Problemi di lingua e teoria del linguaggio: lo straniero in Cina
Ricollegandomi al post di cui sotto, penso che sia davvero triste ed incredibile quello che è successo a J. Cazzo, era mio amico, abbiamo passato del bel tempo assieme e ora mi dicono che è impazzito ed è stato rimandato a casa. Impazzito per la tesi di dottorato. Tutto questo mi rende triste. E ovviamente mi manda in paranoia. Nello specifico impazzito per una delusione in ambito accademico, un problema di lingua. La lingua. È la prima e più importante “cosa” che affronti da straniero quando metti piede in Cina. Non importa che tu sia studente, turista o uomo d’affari, la lingua è il più grande problema che hai e che avrai. E non è molto diverso per un cinese all’estero. Anche una lingua banale come l’inglese è sempre un problema di comunicazione per un cinese all’estero.
Pensate alle conferenze internazionali, quando si incontrano studenti e ricercatori da ogni parte del mondo. Solitamente si discute in inglese. Conosci quel o questo professore tal dei tali per la sua fama come esperto in un benedetto campo, hai letto suoi libri e articoli e ne apprezzi la professionalità e competenza accademica. Ma appena apre bocca e senti il suo inglese povero e sgangherato resti te a bocca aperta. E ti chiedi come possa un elemento del genere comunicare con altri studiosi stranieri. Cosa capisca o cosa riesca a far capire.
In Cina noi “sinologi” italiani siamo poi quelli messi peggio: la gente si aspetta da te un cinese fluido e in grado di sopravvivere in ogni tema e situazione. Ma da “sinologi” non siamo né interpeti né traduttori. Dunque problemi di comunicazione con i cinesi ne abbiamo sempre, anche solo a livello linguistico. Se poi ti imbatti con uno studioso straniero e usi l’inglese per parlare di Cina è ancora peggio: in Europa gli italiani credo siano i peggiori nel parlare l’inglese. O forse ci fregano gli spagnoli e la maglia nera spetta a loro.
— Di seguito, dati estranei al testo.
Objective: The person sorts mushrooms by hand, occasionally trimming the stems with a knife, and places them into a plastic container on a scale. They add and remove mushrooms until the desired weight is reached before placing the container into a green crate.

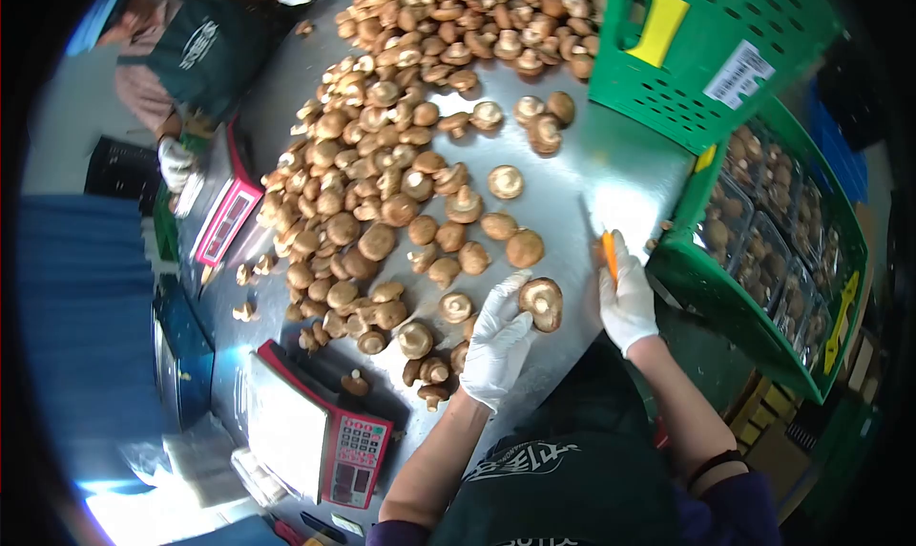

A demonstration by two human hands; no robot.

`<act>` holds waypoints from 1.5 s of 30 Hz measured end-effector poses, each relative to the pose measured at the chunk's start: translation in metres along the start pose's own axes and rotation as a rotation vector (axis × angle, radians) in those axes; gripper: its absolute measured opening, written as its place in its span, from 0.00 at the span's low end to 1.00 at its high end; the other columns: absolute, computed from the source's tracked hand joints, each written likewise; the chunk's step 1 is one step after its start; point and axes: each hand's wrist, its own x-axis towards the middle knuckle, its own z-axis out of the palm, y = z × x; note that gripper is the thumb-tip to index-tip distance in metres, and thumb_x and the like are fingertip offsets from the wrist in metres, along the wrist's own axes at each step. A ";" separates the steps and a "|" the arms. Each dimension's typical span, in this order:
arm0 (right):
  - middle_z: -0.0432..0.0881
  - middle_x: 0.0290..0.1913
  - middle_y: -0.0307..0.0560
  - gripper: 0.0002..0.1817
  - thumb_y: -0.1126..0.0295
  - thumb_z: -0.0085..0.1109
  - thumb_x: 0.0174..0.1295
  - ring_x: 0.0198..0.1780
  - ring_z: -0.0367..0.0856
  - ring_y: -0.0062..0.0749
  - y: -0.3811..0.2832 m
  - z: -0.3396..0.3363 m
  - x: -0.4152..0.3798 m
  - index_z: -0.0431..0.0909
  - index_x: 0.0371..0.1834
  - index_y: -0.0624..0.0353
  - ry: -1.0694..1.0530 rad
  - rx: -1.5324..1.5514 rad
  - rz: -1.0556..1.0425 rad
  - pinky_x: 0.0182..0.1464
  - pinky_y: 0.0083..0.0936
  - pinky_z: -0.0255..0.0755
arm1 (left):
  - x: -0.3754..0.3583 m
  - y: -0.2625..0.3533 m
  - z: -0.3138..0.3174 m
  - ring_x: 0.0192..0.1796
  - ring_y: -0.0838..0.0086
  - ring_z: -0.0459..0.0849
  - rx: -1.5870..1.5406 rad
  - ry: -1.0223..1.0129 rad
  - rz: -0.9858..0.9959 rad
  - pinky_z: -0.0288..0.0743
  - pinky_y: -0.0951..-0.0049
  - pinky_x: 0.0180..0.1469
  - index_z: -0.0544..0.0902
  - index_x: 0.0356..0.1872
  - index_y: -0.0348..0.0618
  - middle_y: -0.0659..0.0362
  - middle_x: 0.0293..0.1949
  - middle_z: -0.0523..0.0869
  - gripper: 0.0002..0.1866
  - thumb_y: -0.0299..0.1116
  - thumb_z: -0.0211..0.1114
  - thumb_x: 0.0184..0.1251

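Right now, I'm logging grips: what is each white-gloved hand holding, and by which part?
Left hand: a round brown mushroom, by its cap's edge. Right hand: a slim orange-handled knife, by the handle.

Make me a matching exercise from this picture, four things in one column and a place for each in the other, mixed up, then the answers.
Things:
1. Held mushroom
2. Orange-handled tool
3. Mushroom packs
4. Nearer scale

Places:
A. Inside the lower green crate
B. At the picture's lower left
C. In the right hand
D. In the left hand

Pairs: 1-D, 2-C, 3-A, 4-B
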 end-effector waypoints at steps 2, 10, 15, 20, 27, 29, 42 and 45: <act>0.71 0.62 0.66 0.35 0.77 0.53 0.65 0.58 0.76 0.60 -0.007 0.003 0.026 0.59 0.77 0.60 -0.017 -0.042 0.031 0.63 0.42 0.71 | -0.007 0.010 -0.004 0.69 0.57 0.74 -0.201 -0.047 -0.072 0.72 0.58 0.66 0.69 0.71 0.45 0.49 0.68 0.74 0.31 0.20 0.64 0.66; 0.70 0.63 0.64 0.30 0.73 0.62 0.60 0.63 0.70 0.60 -0.036 0.010 0.045 0.72 0.68 0.59 0.093 -0.352 -0.235 0.67 0.47 0.64 | -0.055 0.030 -0.025 0.70 0.54 0.73 -0.562 -0.027 -0.033 0.74 0.60 0.63 0.71 0.69 0.40 0.44 0.70 0.71 0.28 0.29 0.63 0.67; 0.68 0.65 0.64 0.30 0.77 0.63 0.58 0.66 0.69 0.60 -0.078 0.017 -0.004 0.73 0.67 0.58 -0.088 -0.058 -0.365 0.69 0.46 0.64 | -0.076 0.032 -0.044 0.65 0.56 0.76 -0.790 -0.066 0.062 0.77 0.62 0.56 0.75 0.64 0.40 0.48 0.61 0.78 0.23 0.42 0.60 0.75; 0.67 0.66 0.68 0.33 0.71 0.68 0.57 0.66 0.69 0.62 -0.099 0.036 -0.058 0.71 0.68 0.60 -0.410 0.017 -0.418 0.68 0.47 0.67 | -0.090 0.027 -0.062 0.53 0.57 0.78 -0.946 -0.085 0.071 0.75 0.67 0.47 0.77 0.57 0.37 0.49 0.50 0.80 0.25 0.46 0.66 0.69; 0.49 0.76 0.70 0.51 0.58 0.75 0.52 0.73 0.56 0.68 -0.098 0.055 -0.085 0.56 0.78 0.56 -0.529 -0.089 -0.458 0.73 0.53 0.59 | -0.114 0.044 -0.064 0.53 0.56 0.78 -0.890 -0.050 0.132 0.73 0.61 0.49 0.78 0.51 0.37 0.50 0.51 0.79 0.25 0.47 0.65 0.60; 0.48 0.76 0.70 0.53 0.56 0.76 0.52 0.74 0.55 0.68 -0.093 0.066 -0.084 0.55 0.79 0.56 -0.451 -0.086 -0.473 0.73 0.53 0.58 | -0.113 0.039 -0.072 0.54 0.58 0.76 -0.886 -0.092 0.144 0.72 0.62 0.50 0.78 0.49 0.37 0.51 0.50 0.78 0.25 0.47 0.64 0.59; 0.42 0.77 0.69 0.64 0.39 0.78 0.46 0.75 0.54 0.64 -0.091 0.095 -0.054 0.47 0.81 0.50 -0.425 0.094 -0.518 0.73 0.51 0.60 | -0.294 0.055 -0.099 0.52 0.58 0.84 1.309 0.340 -0.524 0.76 0.65 0.55 0.84 0.52 0.39 0.49 0.49 0.86 0.19 0.38 0.64 0.63; 0.44 0.76 0.70 0.63 0.41 0.79 0.47 0.74 0.57 0.65 -0.091 0.101 -0.048 0.48 0.81 0.53 -0.380 0.112 -0.594 0.74 0.50 0.59 | -0.333 0.037 -0.093 0.59 0.51 0.80 1.783 0.389 -0.833 0.75 0.58 0.60 0.80 0.61 0.42 0.48 0.59 0.82 0.27 0.42 0.69 0.61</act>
Tornando a livello accademico, uno studente straniero che arriva in Cina per un corso di laurea o master o dottorato che sia, è solitamente chiamato ad imparare il cinese in uno o due anni. Non solo il parlato ma anche e soprattutto lo scritto. Cosa ridicola, impossibile. Io dovrò scrivere la mia tesi di dottorato in cinese. Vi sembra possibile? Ovviamente non lo è, quindi o la scrivo in italiano/inglese e poi me la faccio tradurre o la scrivo direttamente in cinese così come uno studente italiano delle scuole medie può scrivere un saggio accademico in lingua italiana. Insomma, frustrante in entrambi i casi. Brutta storia questa delle lingue. Quello che puoi fare è semplicemente sperare che il tuo professore sia dotato di buon senso e non abbia grandi aspettative dal tuo cinese né che ti metta i bastoni tra le ruote del tuo percorso di ricerca solo perché il tuo cinese non è all’altezza. Ma a volte va male, male come è andata a J. e male come va ad altri ricercatori stranieri in Cina di mia conoscenza.
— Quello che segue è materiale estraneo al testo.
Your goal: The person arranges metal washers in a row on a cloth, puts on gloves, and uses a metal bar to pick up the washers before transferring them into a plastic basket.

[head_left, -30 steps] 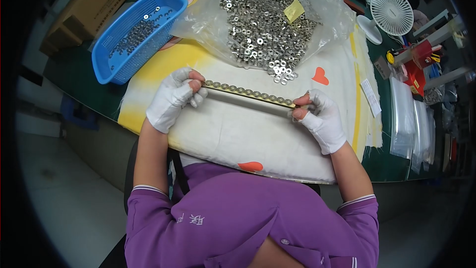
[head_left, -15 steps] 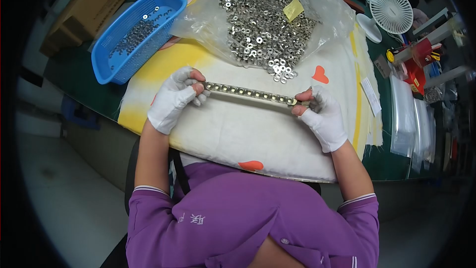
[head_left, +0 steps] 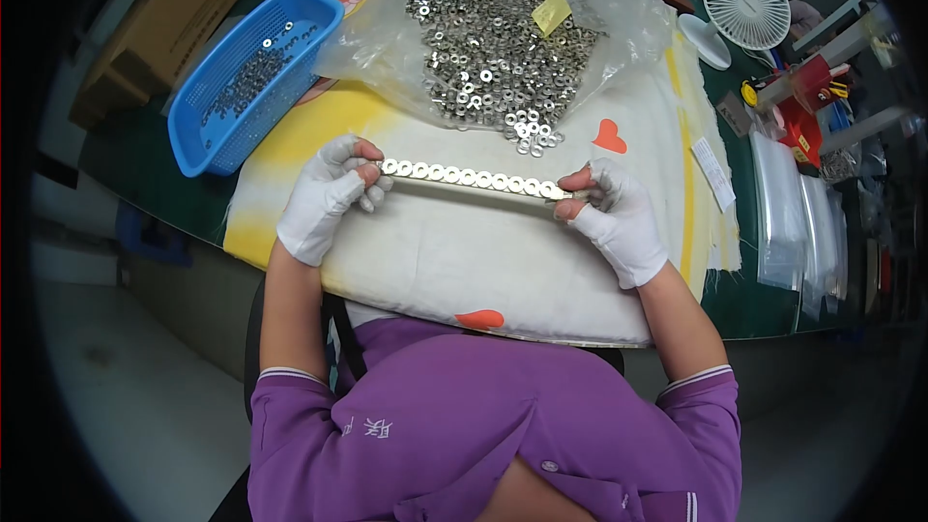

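A narrow metal strip bearing a row of shiny metal rings (head_left: pixel 468 177) is stretched level between my two hands, above the white cloth (head_left: pixel 435 261). My left hand (head_left: pixel 333 195), in a white glove with bare fingertips, pinches its left end between thumb and fingers. At the right end, my right hand (head_left: pixel 614 216) grips it the same way, gloved alike. Beyond the strip lies a clear plastic bag (head_left: pixel 372 53) with a heap of small metal rings (head_left: pixel 493 39). A few loose rings (head_left: pixel 532 132) have spilled at the bag's near edge.
At the left stands a blue perforated basket (head_left: pixel 193 150) with small metal parts inside. Behind it is a cardboard box (head_left: pixel 155 34). A white fan (head_left: pixel 744 3), plastic bags (head_left: pixel 778 217) and a red holder (head_left: pixel 807 121) are at the right. A yellow note (head_left: pixel 551 13) rests on the heap.
The strip has turned about its length, so the rings now face up bright and flat where dark edges with round spots showed before. Both hands keep their hold; the whole view has shifted slightly.
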`<state>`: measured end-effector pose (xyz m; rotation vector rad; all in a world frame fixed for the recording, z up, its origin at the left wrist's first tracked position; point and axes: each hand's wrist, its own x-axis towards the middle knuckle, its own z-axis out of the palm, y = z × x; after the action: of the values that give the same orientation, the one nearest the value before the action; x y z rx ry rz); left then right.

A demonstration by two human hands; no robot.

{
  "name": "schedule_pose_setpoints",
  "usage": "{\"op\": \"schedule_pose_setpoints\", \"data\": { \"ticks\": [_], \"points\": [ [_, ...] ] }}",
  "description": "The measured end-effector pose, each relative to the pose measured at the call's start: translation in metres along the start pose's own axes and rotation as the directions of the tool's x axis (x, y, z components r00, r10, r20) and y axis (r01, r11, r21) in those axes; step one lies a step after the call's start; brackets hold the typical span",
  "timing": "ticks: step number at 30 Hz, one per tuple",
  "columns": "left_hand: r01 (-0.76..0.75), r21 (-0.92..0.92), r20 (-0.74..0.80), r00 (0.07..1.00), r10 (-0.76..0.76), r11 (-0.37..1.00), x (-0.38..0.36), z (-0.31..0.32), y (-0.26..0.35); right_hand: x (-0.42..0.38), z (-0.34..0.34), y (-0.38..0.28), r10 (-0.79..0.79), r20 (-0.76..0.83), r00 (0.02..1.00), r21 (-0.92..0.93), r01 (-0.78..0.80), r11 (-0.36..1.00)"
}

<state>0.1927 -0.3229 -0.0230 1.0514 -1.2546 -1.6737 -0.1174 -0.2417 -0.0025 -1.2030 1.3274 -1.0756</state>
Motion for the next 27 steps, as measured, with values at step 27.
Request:
{"op": "schedule_pose_setpoints", "data": {
  "ticks": [27],
  "points": [
    [-0.373,-0.351,-0.024,0.920,0.390,0.859,0.016,0.027,0.038,0.030,0.085,-0.075,-0.008,0.414,0.910,0.229,-0.095,0.969]
  ]
}}
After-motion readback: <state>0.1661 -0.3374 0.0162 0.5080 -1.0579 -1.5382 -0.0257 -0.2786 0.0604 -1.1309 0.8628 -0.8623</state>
Mi chiedo come possano studiosi di paesi diversi potersi incontrare e comunicare su temi che vanno dalle scienze umanistiche al diritto internazionale parlando degli inglesi molto meno che mediocri. Evidentemente esiste un linguaggio specifico di ogni disciplina che ti aiuta a superare il problema strettamente linguistico. Funziona ad esempio tra matematici e fisici, dove il linguaggio di cui parlo sarà quello dei numeri e delle formule.
Ricordo (e chiudo) che da piccolo mio padre (da chimico) mi aiutava con i compiti di matematica e mi faceva notare come le formule siano un linguaggio internazionale: “Guarda questa formula. È uguale in tutte le parti del mondo. Un americano, un russo e un cinese sanno quello che significa anche senza parlare una lingua comune”. E io pensavo “cazzo, che figata!”. Sfortunatamente poi non sono diventano un matematico ma… cosa dovrei dire… un mediocre “sinologo” che si occupa di società cinese contemporanea?! Ha ragione chi dice che bisognerebbe vivere due volte: la prima per capire come vivere, la seconda per vivere.